How about one log in a day, that also logs you into Microsoft 365, Teams, and One Drive.

At 4 Square Media we do around four to five PC reviews a month and even that has become painful, especially when Microsoft is trying desperately to get users to switch to their Microsoft Edge browser when you are activating software.

If that’s not enough, the PC manufacturers also want to know everything about you, and that includes trying to flog you a security package subscription, because they are taking a piece of the revenue.

Microsoft is a Company that wants a monopoly, when it comes to controlling what you do on a PC, and if you are on a Windows PC and not using Microsoft applications, they will hound you when you go to install a PC, and then every time you open your PC.

In recent years Microsoft has been increasingly moving Windows to the cloud for business users.

Moving “Windows 11 increasingly to the cloud” is identified as a long-term opportunity in Microsoft’s “Modern Life” consumer space, including using “the power of the cloud and client to enable improved AI-powered services and full roaming of people’s digital experience.”

Microsoft hates Linux, and in particular what Google offers on a Linux platform.

I remember when Microsoft’s former CEO Steve Balmer paid out Canadian Company Corel to stop development of former IBM products including Lotus Notes and Word Perfect for machines running Linux because of the potential threat to Word, Excel and the then Exchange.

Windows 365 enables a full version of Windows for a variety of devices running AMD and Intel processors.

Now Microsoft is integrating it into Windows 11 – a process that will result in users who log into a PC booting the OS direct from the cloud.
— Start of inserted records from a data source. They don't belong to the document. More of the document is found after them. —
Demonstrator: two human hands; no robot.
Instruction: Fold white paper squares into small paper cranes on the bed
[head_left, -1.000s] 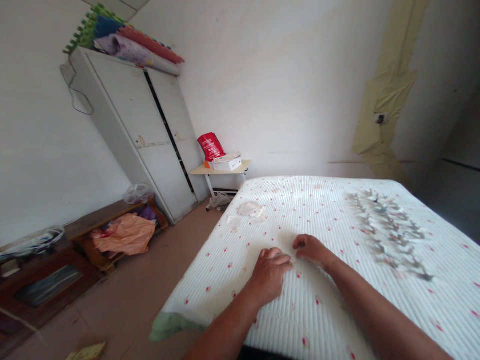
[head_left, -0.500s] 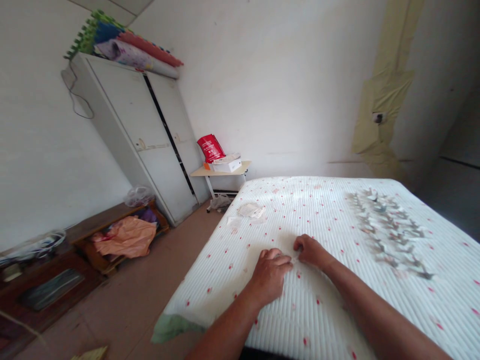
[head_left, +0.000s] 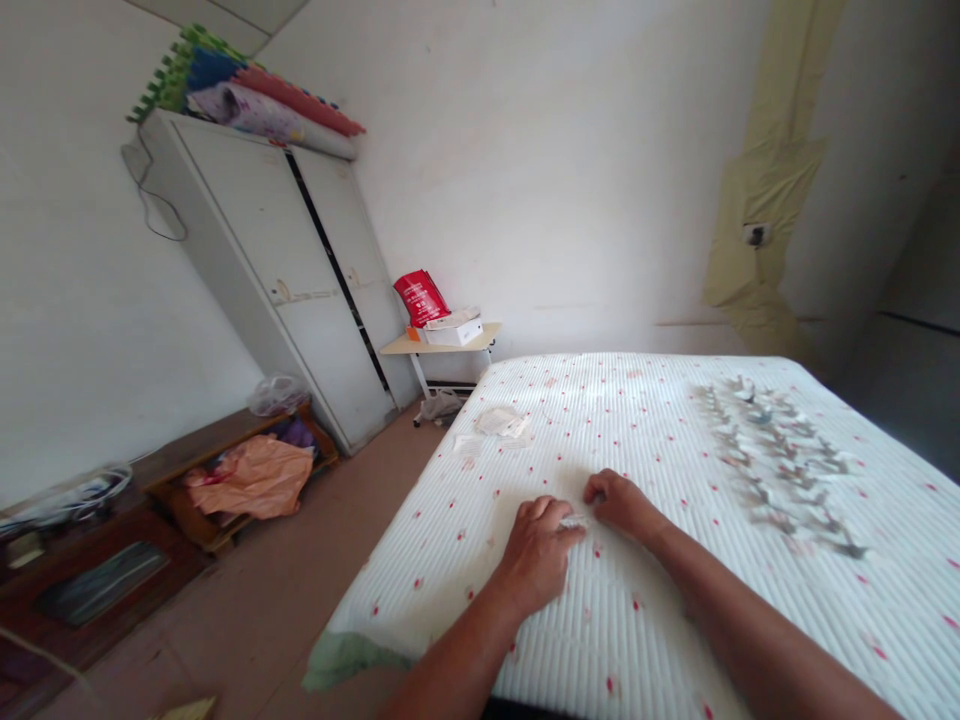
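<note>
My left hand [head_left: 538,550] rests on the bed's quilted cover [head_left: 630,600], thumb and fingers closed on a small folded piece of paper [head_left: 574,521]. The paper is whitish and pokes out beyond the fingertips. Just to its right, my right hand [head_left: 619,502] is closed with curled fingers, close to the paper. Its fingertips are turned away, so I cannot see whether anything is between them. Rows of small folded paper figures [head_left: 780,455], pointed like birds, stand on the right side of the bed. A little pile of thin paper sheets [head_left: 501,421] lies at the left.
A small table [head_left: 442,345] with a red bag [head_left: 421,297] and a white box [head_left: 455,330] stands beyond the bed's far left corner. Left of it are a tall grey cabinet [head_left: 247,250] and a low wooden bench [head_left: 187,450] with an orange cloth-like bundle [head_left: 251,475].
The folded paper now shows more clearly at my left fingertips. My right hand has shifted slightly left, with its fingers a little apart from the paper.
</note>
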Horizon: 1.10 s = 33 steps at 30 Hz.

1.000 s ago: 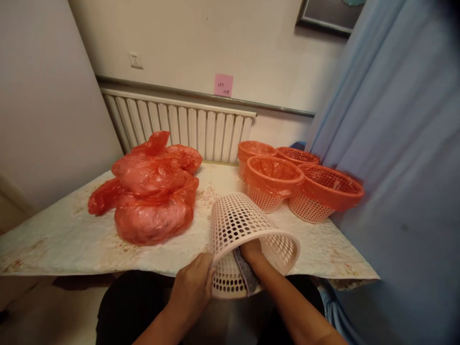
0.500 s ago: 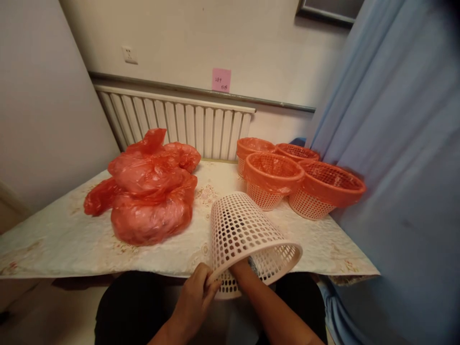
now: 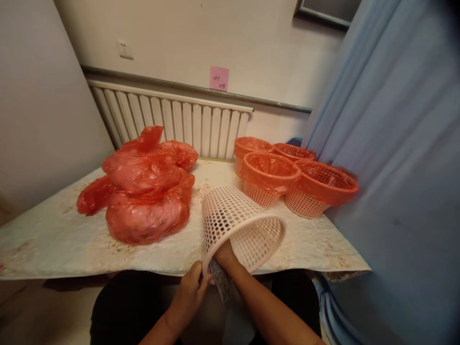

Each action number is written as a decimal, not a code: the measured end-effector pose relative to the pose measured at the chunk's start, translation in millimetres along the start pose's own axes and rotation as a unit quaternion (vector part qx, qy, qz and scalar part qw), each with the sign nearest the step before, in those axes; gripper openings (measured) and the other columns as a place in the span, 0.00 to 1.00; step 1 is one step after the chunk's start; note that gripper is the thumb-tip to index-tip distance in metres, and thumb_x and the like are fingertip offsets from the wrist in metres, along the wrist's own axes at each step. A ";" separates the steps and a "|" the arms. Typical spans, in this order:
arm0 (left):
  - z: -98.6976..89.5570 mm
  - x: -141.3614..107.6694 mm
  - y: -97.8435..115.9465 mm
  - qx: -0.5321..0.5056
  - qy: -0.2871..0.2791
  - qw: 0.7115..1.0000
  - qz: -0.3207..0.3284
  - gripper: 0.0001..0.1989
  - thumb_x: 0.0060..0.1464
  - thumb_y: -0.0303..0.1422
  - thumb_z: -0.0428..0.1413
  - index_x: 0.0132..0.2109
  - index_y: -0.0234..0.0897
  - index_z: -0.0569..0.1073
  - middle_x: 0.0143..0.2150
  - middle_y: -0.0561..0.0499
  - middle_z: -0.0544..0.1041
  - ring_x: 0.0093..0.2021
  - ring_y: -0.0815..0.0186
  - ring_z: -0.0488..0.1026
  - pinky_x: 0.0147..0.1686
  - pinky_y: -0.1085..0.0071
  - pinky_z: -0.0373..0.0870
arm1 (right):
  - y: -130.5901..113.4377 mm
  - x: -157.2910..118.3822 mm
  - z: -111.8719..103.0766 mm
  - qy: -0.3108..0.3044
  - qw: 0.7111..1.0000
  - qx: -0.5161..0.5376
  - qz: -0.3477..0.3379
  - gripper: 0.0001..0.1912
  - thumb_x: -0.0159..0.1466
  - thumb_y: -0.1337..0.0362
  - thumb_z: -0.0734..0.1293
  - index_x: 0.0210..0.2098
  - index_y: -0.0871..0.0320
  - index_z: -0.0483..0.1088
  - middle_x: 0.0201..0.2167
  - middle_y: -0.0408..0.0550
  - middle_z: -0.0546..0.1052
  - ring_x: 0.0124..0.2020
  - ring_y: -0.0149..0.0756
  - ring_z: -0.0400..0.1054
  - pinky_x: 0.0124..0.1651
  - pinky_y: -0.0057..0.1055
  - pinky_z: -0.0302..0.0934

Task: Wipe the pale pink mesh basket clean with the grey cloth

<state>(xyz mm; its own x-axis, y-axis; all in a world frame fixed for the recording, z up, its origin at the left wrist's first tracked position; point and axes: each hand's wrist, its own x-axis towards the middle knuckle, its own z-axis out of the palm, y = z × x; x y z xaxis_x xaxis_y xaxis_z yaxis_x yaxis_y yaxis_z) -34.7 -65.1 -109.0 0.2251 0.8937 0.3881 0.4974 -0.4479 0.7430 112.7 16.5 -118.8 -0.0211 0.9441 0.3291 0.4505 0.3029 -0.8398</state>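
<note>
White basket [image 3: 233,211] partly hides the right hand [image 3: 224,251].

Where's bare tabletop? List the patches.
Bare: the near left corner of the floral-clothed table, beside the red plastic bags; the gap between these and the pale perforated plastic basket; the near right corner. Crowded: back right, with four red-lined baskets.

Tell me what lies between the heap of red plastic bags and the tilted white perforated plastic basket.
In the head view, only a strip of pale floral tablecloth shows between the heap and the basket; no object rests there.
</note>
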 end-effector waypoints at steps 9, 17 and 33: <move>-38.1 44.1 24.7 0.056 -0.010 0.998 0.012 0.04 0.59 0.33 0.47 0.35 0.39 0.64 0.30 0.52 0.70 0.31 0.63 0.69 0.32 0.69 0.65 | 24.4 8.8 -48.5 -0.132 0.917 -0.375 0.022 0.15 0.64 0.69 0.58 0.46 0.54 0.72 0.46 0.54 0.73 0.47 0.43 0.66 0.47 0.34 0.60; -0.1 40.3 23.3 -0.038 0.037 0.997 -0.051 0.06 0.54 0.35 0.51 0.32 0.40 0.64 0.27 0.54 0.68 0.27 0.65 0.68 0.29 0.70 0.66 | 38.8 4.0 -42.2 -0.038 0.921 -0.376 0.089 0.22 0.63 0.71 0.56 0.53 0.52 0.69 0.44 0.53 0.71 0.47 0.42 0.65 0.48 0.33 0.58; -17.3 45.9 33.3 0.011 -0.016 1.000 0.007 0.08 0.63 0.37 0.44 0.36 0.40 0.63 0.27 0.54 0.70 0.28 0.64 0.70 0.30 0.70 0.64 | 6.7 -5.3 -8.4 -0.071 0.979 -0.190 0.018 0.22 0.58 0.68 0.64 0.52 0.50 0.70 0.46 0.44 0.75 0.45 0.34 0.69 0.48 0.26 0.62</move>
<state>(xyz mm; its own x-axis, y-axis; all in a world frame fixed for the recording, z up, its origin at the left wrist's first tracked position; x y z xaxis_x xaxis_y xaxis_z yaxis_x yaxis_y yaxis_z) -22.3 -39.5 -57.0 0.2594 0.8876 0.3807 0.5118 -0.4606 0.7252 123.3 12.4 -122.5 -0.1096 0.9702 0.2162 0.7518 0.2232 -0.6204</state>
A future update will include Windows 365 Boot, which will enable Windows 11 devices to log directly into a Cloud PC giving Microsoft control of everything you do.

The Verge also recently revealed that Microsoft Switch is designed to move Windows fully to the cloud for consumers, with the big question being how long will it be before Microsoft is touting the idea of a subscription to a Microsoft piece of hardware, a move that will upset the likes of Lenovo, Dell and HP who, while still being allowed to sell a PC, are going to have to compete directly with a barrage of prompts from Microsoft to invest in a Microsoft PC over a competitors, like they are doing with Microsoft Edge.

Microsoft is already moving to ARM-powered Surface Pro X devices while also working on developing their own processors in an effort to cut out the likes of Intel and AMD.

Bloomberg reported in late 2020 that Microsoft was looking at designing its own ARM-based processors for servers and maybe even Surface devices.

More recently we’ve heard Microsoft could be working on its own AI chips, too.

In another revelation found during discovery for the Activision case, the Microsoft presentation reveals the need to “shore up Windows commercial value and respond to Chromebook threat” for its “Modern Work” priorities in its 2022 financial year.

Long term opportunities on the commercial side include growing the usage of cloud PCs with Windows 365.

The Verge has also revealed that Microsoft recently announced Windows Copilot, an AI-powered assistant for Windows 11.

Windows Copilot sits at the side of Windows 11, and can summarise content you’re viewing in apps, rewrite it, or even explain it.

Microsoft is currently testing this internally and promised to release it to testers in August before rolling it out more broadly to Windows 11 users.

Windows Copilot is part of a broader AI push for Windows.

Microsoft is also working with AMD and Intel to enable more Windows features on next-gen CPUs.

Intel and Microsoft have even hinted at Windows 12 in recent months, and Windows chief Panos Panay claimed at CES earlier this year that “AI is going to reinvent how you do everything on Windows.”

All of this is part of Microsoft’s broad Windows ambition, detailed in its internal presentation, “to enable improved AI-powered services” in Windows and of course trying to create a PC monopoly, where all roads lead to a Microsoft subscription.